## Problem to solve
Count the lines of the listing below where "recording" shows up, and please answer with that number only.

[[ Dataset content, beginning ]]

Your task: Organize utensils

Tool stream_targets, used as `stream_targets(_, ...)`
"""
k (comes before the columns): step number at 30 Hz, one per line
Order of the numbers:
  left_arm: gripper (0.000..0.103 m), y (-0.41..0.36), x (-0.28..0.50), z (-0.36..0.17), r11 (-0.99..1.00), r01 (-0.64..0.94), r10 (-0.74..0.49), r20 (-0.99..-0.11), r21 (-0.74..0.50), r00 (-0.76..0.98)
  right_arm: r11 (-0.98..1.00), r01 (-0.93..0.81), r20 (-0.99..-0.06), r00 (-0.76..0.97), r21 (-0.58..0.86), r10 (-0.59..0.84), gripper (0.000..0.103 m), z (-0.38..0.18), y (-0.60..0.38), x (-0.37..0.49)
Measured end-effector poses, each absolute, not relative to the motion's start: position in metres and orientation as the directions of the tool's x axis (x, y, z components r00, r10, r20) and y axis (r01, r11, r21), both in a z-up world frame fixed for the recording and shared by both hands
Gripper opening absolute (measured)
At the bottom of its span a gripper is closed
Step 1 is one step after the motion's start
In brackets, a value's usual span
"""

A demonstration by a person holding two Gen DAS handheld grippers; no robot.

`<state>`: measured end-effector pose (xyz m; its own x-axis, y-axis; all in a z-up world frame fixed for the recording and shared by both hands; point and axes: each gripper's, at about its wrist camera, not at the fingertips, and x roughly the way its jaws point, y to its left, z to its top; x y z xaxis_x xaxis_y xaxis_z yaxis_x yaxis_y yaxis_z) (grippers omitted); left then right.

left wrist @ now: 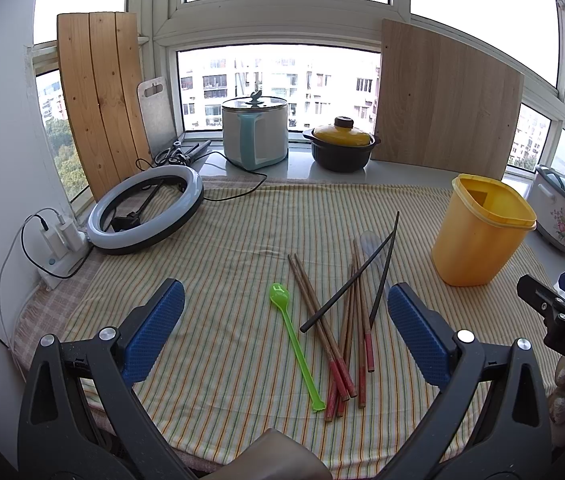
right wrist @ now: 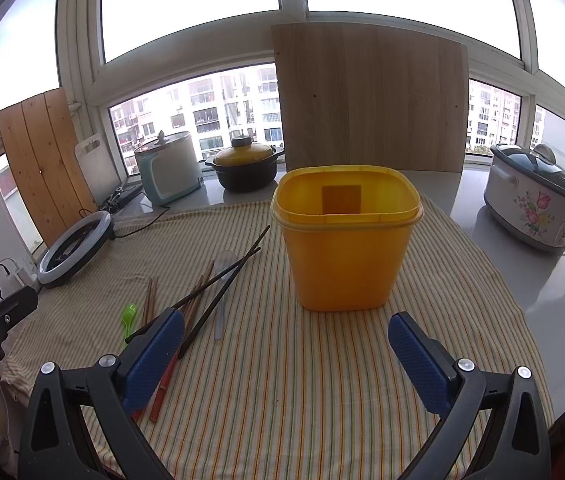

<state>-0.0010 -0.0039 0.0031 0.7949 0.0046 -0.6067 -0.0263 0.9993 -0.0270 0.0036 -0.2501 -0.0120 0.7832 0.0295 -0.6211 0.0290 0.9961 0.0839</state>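
Note:
A yellow plastic tub (right wrist: 344,240) stands upright and empty on the striped cloth; it also shows in the left wrist view (left wrist: 480,230). Left of it lie loose utensils: a green plastic spoon (left wrist: 294,340), several brown chopsticks with red ends (left wrist: 338,344), two black chopsticks (left wrist: 362,280) and a clear spoon (left wrist: 370,246). My left gripper (left wrist: 286,324) is open and empty, hovering over the utensils. My right gripper (right wrist: 286,354) is open and empty, just in front of the tub. The utensils also show in the right wrist view (right wrist: 210,292).
A ring light (left wrist: 146,210) lies at the cloth's back left by a power strip (left wrist: 60,248). A grey pot (left wrist: 254,132), a black-and-yellow casserole (left wrist: 340,144), wooden boards (left wrist: 446,96) and a floral rice cooker (right wrist: 534,196) stand along the sill and counter.

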Motion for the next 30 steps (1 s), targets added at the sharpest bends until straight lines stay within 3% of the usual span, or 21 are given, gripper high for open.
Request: stream_targets(30, 0.103, -0.0041, 0.0021, -0.0004, 0.999, -0.030, 0.005, -0.612, -0.030, 0.791, 0.996, 0.029, -0.636, 0.771, 0.085, 0.032, 0.103, -0.0153, -0.2527, 0.0079)
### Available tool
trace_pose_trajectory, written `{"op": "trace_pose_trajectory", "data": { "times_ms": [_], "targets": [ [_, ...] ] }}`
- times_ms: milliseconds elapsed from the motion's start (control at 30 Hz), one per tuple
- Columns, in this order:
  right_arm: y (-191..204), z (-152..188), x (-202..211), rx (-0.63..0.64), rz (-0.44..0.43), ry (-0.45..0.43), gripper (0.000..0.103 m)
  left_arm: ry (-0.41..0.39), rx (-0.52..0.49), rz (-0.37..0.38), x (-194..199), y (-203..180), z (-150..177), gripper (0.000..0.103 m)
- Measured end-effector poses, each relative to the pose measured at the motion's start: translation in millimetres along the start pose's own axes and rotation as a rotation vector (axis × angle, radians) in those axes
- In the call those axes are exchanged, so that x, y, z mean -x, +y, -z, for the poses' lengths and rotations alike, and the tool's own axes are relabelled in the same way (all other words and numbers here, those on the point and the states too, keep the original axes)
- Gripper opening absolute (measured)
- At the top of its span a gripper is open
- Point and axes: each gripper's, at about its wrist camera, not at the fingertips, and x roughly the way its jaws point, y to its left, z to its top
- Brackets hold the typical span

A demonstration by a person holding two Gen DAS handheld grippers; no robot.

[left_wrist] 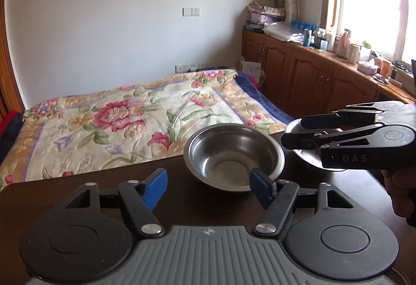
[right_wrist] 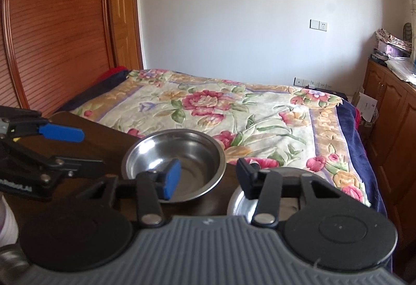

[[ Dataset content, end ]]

## Result of the task
2